Be The Dog
nytheatre.com review by Robert Weinstein
August 26, 2009
Be The Dog, RyderWorks' exuberant production based on short stories by Dave Eggers, begins with the cast of four running around the stage as a pack of wildly happy dogs. They leap, shuffle, move in slow motion, circle one another, and choreograph simple formations. They address the audience, expressing their love for speed. Their eyes are open wide, their smiles broad, and each one relishes their abilities to move. The person I went with thought the opening on the verge of "too much." I thought it just right. But we both agreed that the actors were very easy to watch.
The show though is not about the dogs and it's not about speed. It is about the very human beings they observe on a daily basis. There are hints of this throughout the beginning as the dogs talk about running. One dog belongs to a family whose parents mourn their dead daughter. Another dog speaks of a time he fell into a body of water and spent a long time at the bottom. These random anecdotes lend dimension to their glee and the lay the groundwork for the stories to come.
The actors become these people, playing out two-person scenes and in a neat bit of staging, director Jason McDowell-Green keeps one or more of them—as dogs—on the outskirts of the stage, observing the action. In one scene, a man named Fish pumps gas into his car and is approached by an attractive woman named Wendy, who asks him for a ride. He wavers for a moment because he is on his way to San Diego for an important trip to visit a family member. She is a charmer though and he agrees to take her. When the situation twists unexpectedly, the watching dogs jump to their feet, eager to present another scene. "Get a load of this," they seem to say. "And we have so much more to show you."
Their participation isn't limited to watching though. In a scene involving two friends (a man named Hand and a woman named Pilar) who meet at a beach resort to take a vacation, the dogs get involved, explaining to the audience what each character thinks and feels as they test the boundaries of a relationship that may be moving toward romance.
The dogs dissect the humans' behaviors and motivations like canine anthropologists and playwright Emily Kaye Liberis adds another wrinkle by having the dogs present an interlude involving their relationship to a group of squirrels.
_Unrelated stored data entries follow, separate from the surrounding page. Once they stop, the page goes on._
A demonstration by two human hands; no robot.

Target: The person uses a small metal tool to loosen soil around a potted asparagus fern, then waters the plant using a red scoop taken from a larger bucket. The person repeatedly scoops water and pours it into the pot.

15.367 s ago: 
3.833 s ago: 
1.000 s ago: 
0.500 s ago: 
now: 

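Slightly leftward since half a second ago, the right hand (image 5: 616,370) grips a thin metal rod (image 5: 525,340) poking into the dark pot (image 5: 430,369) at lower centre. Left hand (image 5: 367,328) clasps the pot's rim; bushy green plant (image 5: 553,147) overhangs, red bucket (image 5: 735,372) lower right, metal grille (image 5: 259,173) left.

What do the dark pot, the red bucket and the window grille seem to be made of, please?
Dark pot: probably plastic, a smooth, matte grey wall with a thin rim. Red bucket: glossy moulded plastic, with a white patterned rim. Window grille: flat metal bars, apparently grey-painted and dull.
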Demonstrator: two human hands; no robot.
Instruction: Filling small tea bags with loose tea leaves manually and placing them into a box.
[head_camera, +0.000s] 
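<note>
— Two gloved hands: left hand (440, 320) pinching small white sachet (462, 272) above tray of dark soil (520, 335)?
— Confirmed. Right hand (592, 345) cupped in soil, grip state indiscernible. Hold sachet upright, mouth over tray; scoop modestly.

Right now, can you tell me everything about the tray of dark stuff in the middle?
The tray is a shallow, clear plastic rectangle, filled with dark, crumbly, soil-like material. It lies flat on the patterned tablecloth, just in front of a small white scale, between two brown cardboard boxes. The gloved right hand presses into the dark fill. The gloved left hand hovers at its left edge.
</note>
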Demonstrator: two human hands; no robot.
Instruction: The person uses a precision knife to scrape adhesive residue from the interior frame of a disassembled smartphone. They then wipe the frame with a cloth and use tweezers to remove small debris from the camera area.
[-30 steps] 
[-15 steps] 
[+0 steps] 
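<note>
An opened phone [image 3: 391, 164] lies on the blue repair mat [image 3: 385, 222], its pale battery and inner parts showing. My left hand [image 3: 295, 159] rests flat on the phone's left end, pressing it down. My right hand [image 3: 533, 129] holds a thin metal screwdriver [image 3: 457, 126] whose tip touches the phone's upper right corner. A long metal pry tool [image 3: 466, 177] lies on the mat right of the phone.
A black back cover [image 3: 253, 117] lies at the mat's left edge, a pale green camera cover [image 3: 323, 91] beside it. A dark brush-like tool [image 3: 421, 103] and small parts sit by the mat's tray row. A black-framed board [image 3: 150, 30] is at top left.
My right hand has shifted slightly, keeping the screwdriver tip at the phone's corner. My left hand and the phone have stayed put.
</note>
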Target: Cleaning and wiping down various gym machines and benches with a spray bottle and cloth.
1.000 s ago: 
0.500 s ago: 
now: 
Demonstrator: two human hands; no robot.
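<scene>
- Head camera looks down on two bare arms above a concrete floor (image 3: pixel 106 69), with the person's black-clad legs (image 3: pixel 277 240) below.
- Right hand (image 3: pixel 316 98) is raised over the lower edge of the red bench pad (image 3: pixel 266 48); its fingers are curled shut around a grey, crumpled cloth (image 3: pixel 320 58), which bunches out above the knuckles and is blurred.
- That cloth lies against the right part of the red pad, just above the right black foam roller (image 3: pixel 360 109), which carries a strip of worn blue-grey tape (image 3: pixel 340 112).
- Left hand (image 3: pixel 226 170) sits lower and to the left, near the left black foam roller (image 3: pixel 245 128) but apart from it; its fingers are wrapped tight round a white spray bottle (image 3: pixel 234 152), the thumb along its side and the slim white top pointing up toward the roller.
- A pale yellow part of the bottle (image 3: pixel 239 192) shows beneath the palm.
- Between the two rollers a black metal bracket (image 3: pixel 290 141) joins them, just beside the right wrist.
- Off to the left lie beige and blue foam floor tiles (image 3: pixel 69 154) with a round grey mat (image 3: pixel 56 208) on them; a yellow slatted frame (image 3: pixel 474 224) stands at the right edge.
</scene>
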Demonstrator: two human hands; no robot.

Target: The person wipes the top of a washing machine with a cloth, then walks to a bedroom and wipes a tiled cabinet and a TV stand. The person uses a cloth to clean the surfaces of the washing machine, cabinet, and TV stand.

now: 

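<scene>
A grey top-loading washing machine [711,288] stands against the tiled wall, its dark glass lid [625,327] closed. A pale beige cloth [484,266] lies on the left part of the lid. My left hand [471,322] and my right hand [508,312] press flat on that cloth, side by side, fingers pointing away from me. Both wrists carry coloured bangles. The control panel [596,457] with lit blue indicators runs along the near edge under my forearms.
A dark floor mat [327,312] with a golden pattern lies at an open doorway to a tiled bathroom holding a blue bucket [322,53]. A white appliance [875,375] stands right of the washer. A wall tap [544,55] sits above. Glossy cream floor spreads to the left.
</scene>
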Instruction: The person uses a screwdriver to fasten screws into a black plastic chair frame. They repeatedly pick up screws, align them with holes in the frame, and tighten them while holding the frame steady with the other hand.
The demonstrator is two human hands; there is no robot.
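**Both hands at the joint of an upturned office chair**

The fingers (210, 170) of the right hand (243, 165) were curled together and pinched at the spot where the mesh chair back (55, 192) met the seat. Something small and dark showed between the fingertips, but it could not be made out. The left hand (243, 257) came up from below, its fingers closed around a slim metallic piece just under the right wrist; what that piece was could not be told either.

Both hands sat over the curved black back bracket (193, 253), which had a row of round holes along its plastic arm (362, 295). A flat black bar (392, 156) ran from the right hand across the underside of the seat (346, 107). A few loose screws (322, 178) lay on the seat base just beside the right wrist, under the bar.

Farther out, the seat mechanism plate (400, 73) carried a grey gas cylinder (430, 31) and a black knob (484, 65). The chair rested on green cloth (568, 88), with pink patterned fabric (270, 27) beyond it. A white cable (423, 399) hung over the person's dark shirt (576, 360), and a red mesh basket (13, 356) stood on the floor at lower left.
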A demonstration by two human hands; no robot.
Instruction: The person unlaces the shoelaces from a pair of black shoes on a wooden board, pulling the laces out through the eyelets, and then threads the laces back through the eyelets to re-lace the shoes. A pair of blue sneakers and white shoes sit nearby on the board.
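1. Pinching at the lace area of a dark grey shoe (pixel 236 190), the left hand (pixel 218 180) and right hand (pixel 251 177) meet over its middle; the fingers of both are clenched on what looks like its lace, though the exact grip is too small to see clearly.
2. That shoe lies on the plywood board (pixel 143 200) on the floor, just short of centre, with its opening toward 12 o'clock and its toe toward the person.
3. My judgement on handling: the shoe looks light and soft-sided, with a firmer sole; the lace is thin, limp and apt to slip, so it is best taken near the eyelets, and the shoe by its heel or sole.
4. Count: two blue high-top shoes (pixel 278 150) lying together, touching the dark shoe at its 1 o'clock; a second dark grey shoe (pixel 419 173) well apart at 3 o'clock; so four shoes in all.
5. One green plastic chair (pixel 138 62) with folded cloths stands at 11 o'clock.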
The squirrels are a petty group that fiendishly mock the dogs' physical abilities and push them to the point of remorseless retribution. Exposing the dogs' vulnerabilities—the watchers' reactions to being watched—pays off near the end of the show when the dogs reveal their poetic destinies.
I won't spoil the ending by giving away the revelation but the pack voices unexpected wisdom about the existence of God and the nature of human relationships. As we walked away from the theatre, my friend called the production "a rough draft," saying it needed to be longer to flesh the stories out. I agreed with her. McDowell-Green draws great returns from his talented cast's eagerness to play and the stories intrigue with turns, complications, and spiraling dialogue, but they need more substance and definition to represent the dogs' point of view. The elements are there though, and Be The Dog is a fine show. I'm interested to see what the company does with it.